Yankees legend Elston Howard invented the baseball doughnut back in the early 1960s. Today it's used by every Major League Baseball team in the on-deck circle.
But it doesn't help hitters.
Batters think lumber becomes lighter after the doughnut is taken off. New research says that's bogus.
The Wall Street Journal reports on research done by the University of Hawaii that reveals the more weight you swing in the on-deck circle, the slower you will swing in the batter's box. Thus it becomes harder to catch up to fastballs.
Coop DeRenne, a physical-education professor at Hawaii, claims an increase or decrease of weight on a player's bat between 10 percent and 13 percent will decrease bat speed from three to five miles per hour.
The research goes back nearly 20 years. DeRenne tells the WSJ baseball is a "dinosaur sport" for its opposition to change.
More than a dozen big league batting coaches and managers were asked about the idea of doughnuts hurting hitters, and all agreed that players are foolishly locked into routine and superstition.

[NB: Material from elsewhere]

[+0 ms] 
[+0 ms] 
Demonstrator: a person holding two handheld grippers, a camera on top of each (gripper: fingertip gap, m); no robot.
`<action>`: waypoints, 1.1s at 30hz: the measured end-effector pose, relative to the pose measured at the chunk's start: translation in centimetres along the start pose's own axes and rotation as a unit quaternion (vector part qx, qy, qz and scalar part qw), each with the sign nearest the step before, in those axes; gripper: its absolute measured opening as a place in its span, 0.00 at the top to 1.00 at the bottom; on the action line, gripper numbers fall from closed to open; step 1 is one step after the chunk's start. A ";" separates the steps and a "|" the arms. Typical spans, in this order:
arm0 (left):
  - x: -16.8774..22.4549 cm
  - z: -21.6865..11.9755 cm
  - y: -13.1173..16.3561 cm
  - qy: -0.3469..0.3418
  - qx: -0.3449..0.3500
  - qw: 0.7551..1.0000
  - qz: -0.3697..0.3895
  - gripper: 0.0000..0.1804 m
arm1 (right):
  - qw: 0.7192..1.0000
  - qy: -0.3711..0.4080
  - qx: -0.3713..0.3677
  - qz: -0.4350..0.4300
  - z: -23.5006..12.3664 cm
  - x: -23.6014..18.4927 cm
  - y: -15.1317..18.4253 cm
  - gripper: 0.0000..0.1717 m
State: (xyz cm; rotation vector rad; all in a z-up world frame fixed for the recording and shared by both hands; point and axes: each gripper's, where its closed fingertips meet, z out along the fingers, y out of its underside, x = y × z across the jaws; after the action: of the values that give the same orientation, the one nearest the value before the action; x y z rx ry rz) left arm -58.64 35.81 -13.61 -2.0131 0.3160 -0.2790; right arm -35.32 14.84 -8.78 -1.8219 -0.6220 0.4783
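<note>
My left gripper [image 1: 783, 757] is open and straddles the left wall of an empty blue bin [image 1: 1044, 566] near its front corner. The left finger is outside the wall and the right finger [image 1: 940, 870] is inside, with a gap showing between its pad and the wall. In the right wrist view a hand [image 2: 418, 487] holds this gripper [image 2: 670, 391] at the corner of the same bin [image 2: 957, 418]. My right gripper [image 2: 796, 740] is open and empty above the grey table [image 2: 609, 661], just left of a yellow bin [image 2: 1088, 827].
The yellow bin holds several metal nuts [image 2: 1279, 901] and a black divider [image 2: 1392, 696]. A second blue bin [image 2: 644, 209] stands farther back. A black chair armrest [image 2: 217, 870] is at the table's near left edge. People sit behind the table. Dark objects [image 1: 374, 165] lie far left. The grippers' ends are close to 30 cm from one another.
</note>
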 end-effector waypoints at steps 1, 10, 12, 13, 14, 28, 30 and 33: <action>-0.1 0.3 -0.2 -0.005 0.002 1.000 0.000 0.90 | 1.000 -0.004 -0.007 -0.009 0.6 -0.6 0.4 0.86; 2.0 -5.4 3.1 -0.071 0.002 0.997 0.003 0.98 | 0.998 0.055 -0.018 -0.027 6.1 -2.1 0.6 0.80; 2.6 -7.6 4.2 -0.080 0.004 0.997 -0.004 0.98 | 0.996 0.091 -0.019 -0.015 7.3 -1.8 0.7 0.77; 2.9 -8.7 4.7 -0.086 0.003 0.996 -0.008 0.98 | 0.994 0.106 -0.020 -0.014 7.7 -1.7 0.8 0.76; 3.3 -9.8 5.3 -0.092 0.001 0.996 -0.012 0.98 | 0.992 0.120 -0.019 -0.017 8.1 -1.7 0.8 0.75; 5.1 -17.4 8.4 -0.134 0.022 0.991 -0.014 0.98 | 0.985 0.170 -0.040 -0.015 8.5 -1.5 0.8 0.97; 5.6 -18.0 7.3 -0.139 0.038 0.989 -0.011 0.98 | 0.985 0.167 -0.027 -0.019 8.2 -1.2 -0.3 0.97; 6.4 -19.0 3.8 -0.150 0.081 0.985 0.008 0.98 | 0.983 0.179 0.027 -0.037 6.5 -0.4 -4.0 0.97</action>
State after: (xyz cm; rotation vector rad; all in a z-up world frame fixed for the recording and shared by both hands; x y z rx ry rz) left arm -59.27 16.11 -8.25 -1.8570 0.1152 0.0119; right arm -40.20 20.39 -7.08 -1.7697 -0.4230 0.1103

Howard, a 12-time All-Star whose No. 32 was retired by the Yankees in 1984, is credited with inventing the batting "donut." He helped two New Jersey business men market the bat weight and allowed his name to be used in marketing the product.
Before Howard's iron doughnut, hitters would swing multiple bats at the same time while waiting to hit.
Pirates icon Willie Stargell famously warmed up with a sledge hammer to intimidate pitchers, and it didn't seem to hurt his Hall of Fame career.